Retour d'expérience

Récupérer la chaleur des litières animales

Une partie des cheptels est logée sur une litière de paille. Cette couche dégage de la chaleur dite « fatale » qui peut être récupérée notamment pour fournir l’eau chaude sanitaire et alimenter un réseau de chauffage.

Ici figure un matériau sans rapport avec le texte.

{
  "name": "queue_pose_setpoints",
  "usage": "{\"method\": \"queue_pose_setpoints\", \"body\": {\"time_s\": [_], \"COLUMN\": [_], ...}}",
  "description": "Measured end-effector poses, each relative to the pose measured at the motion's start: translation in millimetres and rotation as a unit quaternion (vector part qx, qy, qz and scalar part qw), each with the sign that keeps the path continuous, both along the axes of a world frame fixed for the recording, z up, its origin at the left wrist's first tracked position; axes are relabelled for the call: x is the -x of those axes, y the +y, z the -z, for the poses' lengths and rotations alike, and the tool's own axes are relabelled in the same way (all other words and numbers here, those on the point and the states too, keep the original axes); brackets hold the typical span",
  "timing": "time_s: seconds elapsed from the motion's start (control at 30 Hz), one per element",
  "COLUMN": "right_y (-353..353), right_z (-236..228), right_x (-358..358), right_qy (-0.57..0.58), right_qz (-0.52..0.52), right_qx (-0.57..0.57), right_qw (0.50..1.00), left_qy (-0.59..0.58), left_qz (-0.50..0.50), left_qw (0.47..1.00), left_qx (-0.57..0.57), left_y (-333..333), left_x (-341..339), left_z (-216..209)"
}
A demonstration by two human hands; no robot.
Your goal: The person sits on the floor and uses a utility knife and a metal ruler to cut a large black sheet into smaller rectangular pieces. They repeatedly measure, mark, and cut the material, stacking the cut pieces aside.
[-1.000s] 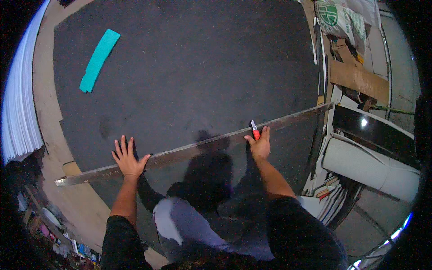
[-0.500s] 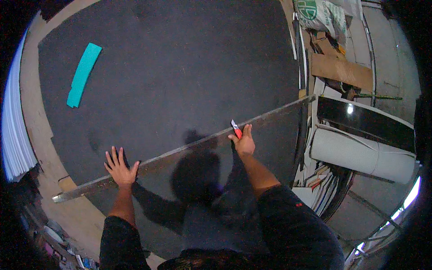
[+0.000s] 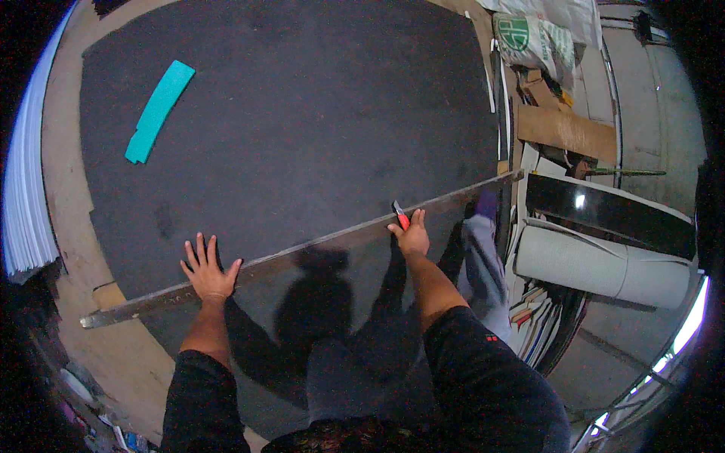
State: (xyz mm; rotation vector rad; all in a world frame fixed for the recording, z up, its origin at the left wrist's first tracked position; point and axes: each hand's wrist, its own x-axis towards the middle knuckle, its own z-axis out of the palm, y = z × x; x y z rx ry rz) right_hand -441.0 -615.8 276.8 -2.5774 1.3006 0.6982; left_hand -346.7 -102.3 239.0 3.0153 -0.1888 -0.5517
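A long metal straightedge (image 3: 325,248) lies at a slant over a large dark sheet (image 3: 302,128), its ends reaching past both sides. My left hand (image 3: 211,278) rests on its left part, fingers spread and tips on the sheet beyond it. A red utility knife (image 3: 402,219) with its blade out is in the grip of my right hand (image 3: 413,238), near the bar's far edge. The blade points away from me, and I cannot tell whether it touches the sheet. A strip of teal foam (image 3: 159,111) lies at the far left of the sheet.
A pale board (image 3: 113,355) shows under the sheet. Stacked white sheets (image 3: 30,166) stand at the left. Along the right are a white roll (image 3: 604,266), a black glossy panel (image 3: 612,211), cardboard (image 3: 566,132) and a white sack (image 3: 536,47). Grey fabric (image 3: 485,275) shows beside my right arm.
The view has shifted slightly. Grey fabric now shows at the right, over the near part of the sheet. Both hands keep their places on the straightedge, the knife still in the right.
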Motion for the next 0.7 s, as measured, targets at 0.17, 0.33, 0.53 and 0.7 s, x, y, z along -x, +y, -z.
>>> {"method": "queue_pose_setpoints", "body": {"time_s": [0.17,0.33,0.53,0.7], "right_y": [-8,12,179,266], "right_z": [5,-8,17,33], "right_x": [6,-21,-57,-80], "right_qy": [-0.047,-0.092,-0.129,-0.156], "right_qz": [-0.055,-0.036,-0.300,-0.311], "right_qx": [0.040,0.010,-0.009,0.021], "right_qw": [0.997,0.995,0.945,0.937], "left_qy": [-0.017,-0.021,-0.060,-0.066], "left_qz": [-0.007,0.000,0.013,-0.005], "left_qw": [0.999,0.999,0.997,0.991], "left_qx": [0.027,0.037,0.053,0.119], "left_y": [-5,-12,-9,-28], "left_x": [-1,-2,-3,-18], "left_z": [-4,-8,-23,-15]}}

PAR ALEXIS DUFUMIER - AVRIL 2022
Au sein d’une aire paillée, la litière s’accumule chaque jour par le dessus et forme une couche de plus en plus épaisse. Celle-ci s’échauffe en profondeur jusqu’à 40°C environ du fait de l’activité bactérienne. ©Alexis Dufumier

Quand on parle de chaleur fatale, on pense souvent aux grosses installations industrielles. Pourtant, d’autres activités en sont productrices, à commencer par l’agriculture. La litière des animaux dégage notamment d’importantes quantités de chaleur lorsqu’elle est placée en condition de fermentation avec démarrage d’un processus de compostage. Cette chaleur «.gratuite.» est encore aujourd’hui très peu valorisée. Pourtant, des systèmes de récupération ont semble-t-il fait leur preuve et seraient faciles à mettre en place. Le récupérateur peut prendre place au sein d’un composteur de fumier à la ferme par exemple. Mais il peut aussi récupérer directement la chaleur sous la litière des animaux en bâtiments. Cette deuxième option représente potentiellement un levier d’économies d’énergie importantes sur les territoires car elle peut s’adapter aux installations déjà existantes, sans nécessiter de créer des unités de compostage.

Des serpentins enterrés

Au sein d’une aire paillée, la litière s’accumule chaque jour par le dessus et forme une couche de plus en plus épaisse. Celle-ci s’échauffe en profondeur jusqu’à 40°C environ du fait de l’activité bactérienne. À la ferme expérimentale de la Blanche Maison (élevage de vaches laitières), dans la Manche, un système a été testé pour récupérer cette chaleur afin d’assurer les besoins en eau chaude sanitaire de l’élevage et le chauffage de 15 m² de locaux. Le dispositif de récupération a été constitué de tuyaux enterrés à 15-20 cm en dessous du niveau de curage pour éviter d’abîmer les tuyaux lors du vidage de l’aire. Une surface d’échange des tuyaux de 100 m² a été mise en place qui serpente sur environ 200 m² de l’aire paillée. L’installation couplée à une pompe à chaleur de 6 kWh fournit 10 MWh d’énergie sur l’année. L’eau préchauffée par la litière est pompée et stockée dans un ballon de stockage de 700 litres. Elle alimente un chauffage avec radiateurs à basse température. Par ailleurs, cette eau est reprise par la pompe à chaleur pour alimenter un ballon d’eau chaude à 60°C. Cette eau chaude sanitaire assure les besoins au nettoyage de la salle de traite, du tank à lait et alimente le lavabo de la laiterie. « La pompe à chaleur doit être placée à proximité du poste de consommation d’eau chaude. Par ailleurs, la puissance de la pompe à chaleur doit être bien adaptée aux besoins en énergie », souligne la ferme expérimentale. Un autre projet fonctionnant sur le même principe a été mis en place à Maisoncelle dans le Pas-de-Calais, sur la ferme de vaches laitières de l’EARL Périn Étienne. L’installation, couplée à une pompe à chaleur de 16 kWh, fournit 37 MWh de chaleur sur l’année. Cette chaleur assure les besoins de l’élevage et le chauffage de 200 m² de locaux dont la maison d’habitation de l’agriculteur.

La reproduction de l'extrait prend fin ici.